PxShot
Log inSign up free

Security

Last updated: May 2026

Overview

Security is a core part of how PxShot is built. This page documents how we protect your account, your API keys, and the data that flows through the service.

API Key Security

API keys are never stored in plaintext. When you create a key, we immediately hash it with SHA-256 and store only the hash. The raw key is shown to you once at creation time and cannot be retrieved again — if lost, you should delete it and create a new one.

Keys follow the format px_... and are 64 hex characters after the prefix. Treat your API key like a password — do not commit it to source control, include it in public repositories, or log it in application output.

Origin Locking

Every API key can be restricted to one or more allowed HTTP origins (e.g. https://yourapp.com). When an origin lock is set, requests arriving from any other origin are rejected with HTTP 403 — even if the key itself is valid.

Origin locking is the recommended approach when using your API key in client-side JavaScript, browser extensions, or any environment where the key could be observed in network traffic.
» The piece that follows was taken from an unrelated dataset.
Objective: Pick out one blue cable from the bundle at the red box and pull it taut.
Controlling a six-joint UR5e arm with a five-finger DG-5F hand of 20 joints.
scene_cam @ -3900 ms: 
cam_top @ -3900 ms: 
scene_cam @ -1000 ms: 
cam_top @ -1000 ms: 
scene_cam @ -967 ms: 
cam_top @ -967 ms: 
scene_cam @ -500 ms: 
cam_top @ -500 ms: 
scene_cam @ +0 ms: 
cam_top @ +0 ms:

Configure it from the API Keys tab in your dashboard.

HTTPS Only

All traffic to pxshot.dev — both the dashboard and the API endpoint — is served exclusively over HTTPS. HTTP requests are redirected. TLS termination is handled by Cloudflare, which enforces modern cipher suites and HTTP/2.

Screenshot Data

PxShot does not store the screenshots it captures. The browser rendering process captures the image and streams it directly back to your request. Only metadata is persisted to our database: the target URL, dimensions, format, file size, and capture duration. This metadata is tied to your account and used for usage tracking and rate limiting.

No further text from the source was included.